The character of Baal, god of the town, is the basis of the interpretation of the poem. He is a symbol for norms and values that control the town. In the Old Testament Baal was god of the town Tyros, who was depicted as an evil and human scarifying creature. In the poem these features are emphasised by Baal’s fury (“Wut”, “Zorn”) as well as by his destruction of a street (line 5). In German the term “Gott” is mainly referred to the god of Christianity. Baal, however, is only described as “Gott der Stadt” (see title), his territory, hence, only being the town. It can be assumed that the common laws do not exist within this town. The chaos within the town supports this assumption. It is a place of unleashing, both spatial as well as social. On an external view the town is characterised by church towers (line 7) and industrial plants (line 11) making it appear threatening. Nighttime can be seen as a symbol for the sinfulness of the town as the events happen during evening time (“Abend” line 2) and dawn (“Morgen”, line 20).

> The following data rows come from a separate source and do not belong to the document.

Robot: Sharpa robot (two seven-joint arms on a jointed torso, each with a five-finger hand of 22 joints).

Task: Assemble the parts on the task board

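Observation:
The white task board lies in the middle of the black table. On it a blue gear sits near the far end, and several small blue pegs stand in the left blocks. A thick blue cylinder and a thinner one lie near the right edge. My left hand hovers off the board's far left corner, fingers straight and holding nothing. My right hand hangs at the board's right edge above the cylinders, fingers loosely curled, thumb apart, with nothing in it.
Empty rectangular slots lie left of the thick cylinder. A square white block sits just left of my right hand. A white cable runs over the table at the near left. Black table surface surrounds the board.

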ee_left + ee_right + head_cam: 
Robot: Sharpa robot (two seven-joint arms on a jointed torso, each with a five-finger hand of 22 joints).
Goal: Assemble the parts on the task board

The most significant lines in the final stanza are “ein Meer von Feuer (…) durch eine Straße [jagt]” (line 19) (a sea of flames hunting through the street and that is eaten up by fumes of embers). This fire was made by Baal symbolising the town’s sacrifices. When the poem was written, at the beginning of the 20th century, as a result of the industrial revolution three decades ago, first cities of over a million inhabitants arose in Germany. Society was on the move and new lifestyles that were previously unknown developed. The dream of pleasant life and wealth were only fulfilled by the minority, which left the rural home to move into large industrial centres such as Berlin or the Ruhr area. Life in towns was shaped by lack of space and housing shortage so that many people had to live on the streets. Numerous employees were unqualified, which led to exploitation. The outward appearance of the towns was unattractive, dominated by industrial plants, traffic and dirt (line 11). The caused noise was intense and many suffered by it (line 9f.). Hence, people had to make huge sacrifices as can be seen in Heym’s poem. The town appears as an ungovernable, wide spreading entity and its god as a furious and cruel creature destroying human life. Thus, the god of the town is more likely to be an anti-god, the opposite of the god created in Christian-occidental moral concepts. Heym’s poem describes the spectrum of threats that people in cities had to face.
Urbanization was a significant problem of those times. It was often taken up by poets of the literary period Expressionism such as Trakl or Lichtenstein.